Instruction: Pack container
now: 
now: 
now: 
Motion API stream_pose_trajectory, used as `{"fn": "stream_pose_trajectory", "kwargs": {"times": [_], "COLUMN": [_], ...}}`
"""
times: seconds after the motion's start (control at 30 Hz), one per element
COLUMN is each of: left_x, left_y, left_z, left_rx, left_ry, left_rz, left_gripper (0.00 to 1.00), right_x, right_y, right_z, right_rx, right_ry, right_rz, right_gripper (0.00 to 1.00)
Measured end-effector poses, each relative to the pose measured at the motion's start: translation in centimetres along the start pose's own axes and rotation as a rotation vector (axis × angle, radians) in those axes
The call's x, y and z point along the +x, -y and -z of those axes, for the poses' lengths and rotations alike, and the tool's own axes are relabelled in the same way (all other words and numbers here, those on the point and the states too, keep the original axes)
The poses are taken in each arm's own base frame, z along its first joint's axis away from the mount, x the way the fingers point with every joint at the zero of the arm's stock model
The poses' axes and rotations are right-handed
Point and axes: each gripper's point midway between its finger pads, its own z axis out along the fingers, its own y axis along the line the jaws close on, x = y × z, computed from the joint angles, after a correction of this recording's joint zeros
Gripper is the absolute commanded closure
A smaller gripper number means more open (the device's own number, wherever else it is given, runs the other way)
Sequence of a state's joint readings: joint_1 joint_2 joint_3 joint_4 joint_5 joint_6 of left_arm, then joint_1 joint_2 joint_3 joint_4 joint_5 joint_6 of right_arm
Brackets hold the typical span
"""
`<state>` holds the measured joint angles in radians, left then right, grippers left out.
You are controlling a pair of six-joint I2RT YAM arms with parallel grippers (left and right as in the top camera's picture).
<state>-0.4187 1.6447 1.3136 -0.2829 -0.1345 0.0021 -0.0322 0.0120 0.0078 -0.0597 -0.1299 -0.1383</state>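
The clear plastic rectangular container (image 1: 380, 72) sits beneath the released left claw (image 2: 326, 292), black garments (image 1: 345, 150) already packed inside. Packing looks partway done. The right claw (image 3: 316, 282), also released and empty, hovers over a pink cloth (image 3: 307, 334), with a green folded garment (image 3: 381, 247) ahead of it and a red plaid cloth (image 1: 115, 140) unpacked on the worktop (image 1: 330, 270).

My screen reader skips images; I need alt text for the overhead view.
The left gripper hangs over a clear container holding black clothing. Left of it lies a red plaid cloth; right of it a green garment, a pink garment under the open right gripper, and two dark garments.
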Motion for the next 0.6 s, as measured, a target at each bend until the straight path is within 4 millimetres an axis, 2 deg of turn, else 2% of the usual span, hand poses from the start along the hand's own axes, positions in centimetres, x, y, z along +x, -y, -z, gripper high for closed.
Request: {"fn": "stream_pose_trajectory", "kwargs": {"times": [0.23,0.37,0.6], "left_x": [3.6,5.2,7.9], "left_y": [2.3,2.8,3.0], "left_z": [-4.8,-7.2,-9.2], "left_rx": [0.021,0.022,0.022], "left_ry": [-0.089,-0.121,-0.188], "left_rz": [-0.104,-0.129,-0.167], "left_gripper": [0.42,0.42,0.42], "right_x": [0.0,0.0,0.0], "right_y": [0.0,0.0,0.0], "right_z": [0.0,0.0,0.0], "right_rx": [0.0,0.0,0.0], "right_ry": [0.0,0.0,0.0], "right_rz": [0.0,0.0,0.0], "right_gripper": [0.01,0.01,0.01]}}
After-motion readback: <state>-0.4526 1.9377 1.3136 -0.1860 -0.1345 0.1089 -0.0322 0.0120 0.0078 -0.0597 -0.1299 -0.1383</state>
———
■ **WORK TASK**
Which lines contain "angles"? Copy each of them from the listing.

■ **EXERCISE SOLUTION**
Point and axes: each gripper's point midway between its finger pads, its own z axis out along the fingers, its own y axis along the line the jaws close on, x = y × z, computed from the joint angles, after a correction of this recording's joint zeros
`<state>` holds the measured joint angles in radians, left then right, grippers left out.

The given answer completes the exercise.